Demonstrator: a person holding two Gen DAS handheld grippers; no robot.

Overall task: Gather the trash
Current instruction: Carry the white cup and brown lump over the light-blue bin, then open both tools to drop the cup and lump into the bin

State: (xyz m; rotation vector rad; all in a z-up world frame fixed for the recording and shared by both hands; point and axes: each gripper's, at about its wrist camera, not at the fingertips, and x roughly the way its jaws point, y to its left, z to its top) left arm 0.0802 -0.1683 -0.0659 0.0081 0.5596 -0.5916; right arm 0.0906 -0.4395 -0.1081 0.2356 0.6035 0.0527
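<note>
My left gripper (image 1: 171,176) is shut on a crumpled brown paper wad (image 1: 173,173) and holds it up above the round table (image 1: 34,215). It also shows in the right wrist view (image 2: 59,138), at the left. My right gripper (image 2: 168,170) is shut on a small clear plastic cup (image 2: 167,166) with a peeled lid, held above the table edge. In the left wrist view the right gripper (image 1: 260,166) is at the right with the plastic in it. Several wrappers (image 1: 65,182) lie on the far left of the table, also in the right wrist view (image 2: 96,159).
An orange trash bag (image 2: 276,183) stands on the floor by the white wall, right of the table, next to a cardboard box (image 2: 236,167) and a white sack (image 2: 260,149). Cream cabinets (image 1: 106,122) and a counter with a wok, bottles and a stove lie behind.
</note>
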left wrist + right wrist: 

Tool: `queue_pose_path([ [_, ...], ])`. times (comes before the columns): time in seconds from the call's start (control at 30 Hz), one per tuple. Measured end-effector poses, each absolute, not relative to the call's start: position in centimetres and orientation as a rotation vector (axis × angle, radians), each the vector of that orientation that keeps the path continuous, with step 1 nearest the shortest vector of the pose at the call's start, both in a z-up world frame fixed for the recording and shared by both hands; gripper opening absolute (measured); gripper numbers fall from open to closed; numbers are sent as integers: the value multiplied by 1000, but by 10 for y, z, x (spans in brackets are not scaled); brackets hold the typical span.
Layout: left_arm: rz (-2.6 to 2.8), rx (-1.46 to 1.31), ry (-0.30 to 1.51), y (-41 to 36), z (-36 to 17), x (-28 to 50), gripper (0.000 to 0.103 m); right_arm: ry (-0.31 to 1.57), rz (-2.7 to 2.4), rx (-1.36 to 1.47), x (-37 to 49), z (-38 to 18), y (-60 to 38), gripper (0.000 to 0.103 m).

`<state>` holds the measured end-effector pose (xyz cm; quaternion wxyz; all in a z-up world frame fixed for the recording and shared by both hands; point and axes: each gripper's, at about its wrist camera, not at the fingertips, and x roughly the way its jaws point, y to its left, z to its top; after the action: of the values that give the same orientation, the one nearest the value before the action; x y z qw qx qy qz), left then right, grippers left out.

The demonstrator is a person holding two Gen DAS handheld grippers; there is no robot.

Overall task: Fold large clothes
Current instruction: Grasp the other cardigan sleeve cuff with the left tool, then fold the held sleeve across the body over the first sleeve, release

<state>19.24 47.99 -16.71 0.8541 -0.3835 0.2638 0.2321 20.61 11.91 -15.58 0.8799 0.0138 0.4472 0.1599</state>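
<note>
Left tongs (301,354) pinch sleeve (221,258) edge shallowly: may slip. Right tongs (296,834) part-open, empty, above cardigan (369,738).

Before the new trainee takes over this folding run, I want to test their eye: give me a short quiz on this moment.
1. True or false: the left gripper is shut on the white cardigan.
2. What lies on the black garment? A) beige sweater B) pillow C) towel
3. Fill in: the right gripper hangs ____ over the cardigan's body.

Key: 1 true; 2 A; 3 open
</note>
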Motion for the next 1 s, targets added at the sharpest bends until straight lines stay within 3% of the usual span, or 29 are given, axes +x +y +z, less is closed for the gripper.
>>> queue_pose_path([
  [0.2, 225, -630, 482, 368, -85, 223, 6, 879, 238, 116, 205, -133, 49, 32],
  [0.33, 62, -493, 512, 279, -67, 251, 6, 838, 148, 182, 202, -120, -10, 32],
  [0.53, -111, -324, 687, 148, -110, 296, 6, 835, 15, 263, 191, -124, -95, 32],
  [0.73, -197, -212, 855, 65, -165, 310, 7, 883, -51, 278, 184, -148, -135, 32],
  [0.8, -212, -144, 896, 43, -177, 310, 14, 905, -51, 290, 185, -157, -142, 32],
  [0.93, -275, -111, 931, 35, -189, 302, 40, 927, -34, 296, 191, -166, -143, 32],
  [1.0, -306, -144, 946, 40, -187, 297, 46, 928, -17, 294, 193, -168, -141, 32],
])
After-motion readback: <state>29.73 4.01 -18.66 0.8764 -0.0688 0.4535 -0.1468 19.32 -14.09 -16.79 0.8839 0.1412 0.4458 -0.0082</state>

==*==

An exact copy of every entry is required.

__WRITTEN RESPONSE__:
Demonstrator: a person holding two Gen DAS handheld grippers; no robot.

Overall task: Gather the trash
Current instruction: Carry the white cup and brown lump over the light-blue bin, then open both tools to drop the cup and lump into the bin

State: (xyz m; rotation vector rad; all in a z-up world frame fixed for the recording and shared by both hands; point and axes: each gripper's, at about its wrist camera, not at the fingertips, and x roughly the way its jaws point, y to its left, z to its top) left arm 0.0802 -0.1683 -0.0659 0.0081 0.5596 -0.5916; right arm 0.0906 -0.4395 -0.1081 0.2356 0.6035 0.0527
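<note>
My left gripper (image 1: 171,176) is shut on a crumpled brown paper wad (image 1: 173,173) and holds it up above the round table (image 1: 34,215). It also shows in the right wrist view (image 2: 59,138), at the left. My right gripper (image 2: 168,170) is shut on a small clear plastic cup (image 2: 167,166) with a peeled lid, held above the table edge. In the left wrist view the right gripper (image 1: 260,166) is at the right with the plastic in it. Several wrappers (image 1: 65,182) lie on the far left of the table, also in the right wrist view (image 2: 96,159).
An orange trash bag (image 2: 276,183) stands on the floor by the white wall, right of the table, next to a cardboard box (image 2: 236,167) and a white sack (image 2: 260,149). Cream cabinets (image 1: 106,122) and a counter with a wok, bottles and a stove lie behind.
</note>
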left wrist + right wrist: 

Tool: `queue_pose_path([ [_, ...], ])`. times (comes before the columns): time in seconds from the call's start (control at 30 Hz), one per tuple. Measured end-effector poses, each absolute, not relative to the call's start: position in centimetres and orientation as a rotation vector (axis × angle, radians), each the vector of that orientation that keeps the path continuous, with step 1 nearest the shortest vector of the pose at the call's start, both in a z-up world frame fixed for the recording and shared by both hands; gripper opening absolute (measured); gripper numbers fall from open to closed; numbers are sent as integers: the value multiplied by 1000, but by 10 for y, z, x (spans in brackets are not scaled); brackets hold the typical span.
Layout: left_arm: rz (-2.6 to 2.8), rx (-1.46 to 1.31), ry (-0.30 to 1.51), y (-41 to 36), z (-36 to 17), x (-28 to 50), gripper (0.000 to 0.103 m); right_arm: ry (-0.31 to 1.57), rz (-2.7 to 2.4), rx (-1.36 to 1.47), x (-37 to 49), z (-38 to 18), y (-60 to 38), gripper (0.000 to 0.103 m).

`<state>` holds the measured end-effector pose (xyz cm; quaternion wxyz; all in a z-up world frame fixed for the recording and shared by both hands; point and axes: each gripper's, at about its wrist camera, not at the fingertips, and x roughly the way its jaws point, y to its left, z to its top; after the action: of the values that give the same orientation, the one nearest the value before the action; x y z qw qx qy qz), left then right, grippers left out.

The demonstrator is a person holding two Gen DAS handheld grippers; there is no robot.

Overall task: Fold large clothes
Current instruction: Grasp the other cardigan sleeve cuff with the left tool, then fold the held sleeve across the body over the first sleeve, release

<state>19.24 47.99 -16.71 0.8541 -0.3835 0.2638 0.2321 20.61 11.91 -15.58 0.8799 0.0138 0.4472 0.1599</state>
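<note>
Left tongs (301,354) pinch sleeve (221,258) edge shallowly: may slip. Right tongs (296,834) part-open, empty, above cardigan (369,738).

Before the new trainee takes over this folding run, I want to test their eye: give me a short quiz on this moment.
1. True or false: the left gripper is shut on the white cardigan.
2. What lies on the black garment? A) beige sweater B) pillow C) towel
3. Fill in: the right gripper hangs ____ over the cardigan's body.

Key: 1 true; 2 A; 3 open
</note>
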Motion for the next 1 s, targets added at the sharpest bends until straight lines stay within 3% of the usual span, or 29 are given, axes +x +y +z, less is closed for the gripper.
>>> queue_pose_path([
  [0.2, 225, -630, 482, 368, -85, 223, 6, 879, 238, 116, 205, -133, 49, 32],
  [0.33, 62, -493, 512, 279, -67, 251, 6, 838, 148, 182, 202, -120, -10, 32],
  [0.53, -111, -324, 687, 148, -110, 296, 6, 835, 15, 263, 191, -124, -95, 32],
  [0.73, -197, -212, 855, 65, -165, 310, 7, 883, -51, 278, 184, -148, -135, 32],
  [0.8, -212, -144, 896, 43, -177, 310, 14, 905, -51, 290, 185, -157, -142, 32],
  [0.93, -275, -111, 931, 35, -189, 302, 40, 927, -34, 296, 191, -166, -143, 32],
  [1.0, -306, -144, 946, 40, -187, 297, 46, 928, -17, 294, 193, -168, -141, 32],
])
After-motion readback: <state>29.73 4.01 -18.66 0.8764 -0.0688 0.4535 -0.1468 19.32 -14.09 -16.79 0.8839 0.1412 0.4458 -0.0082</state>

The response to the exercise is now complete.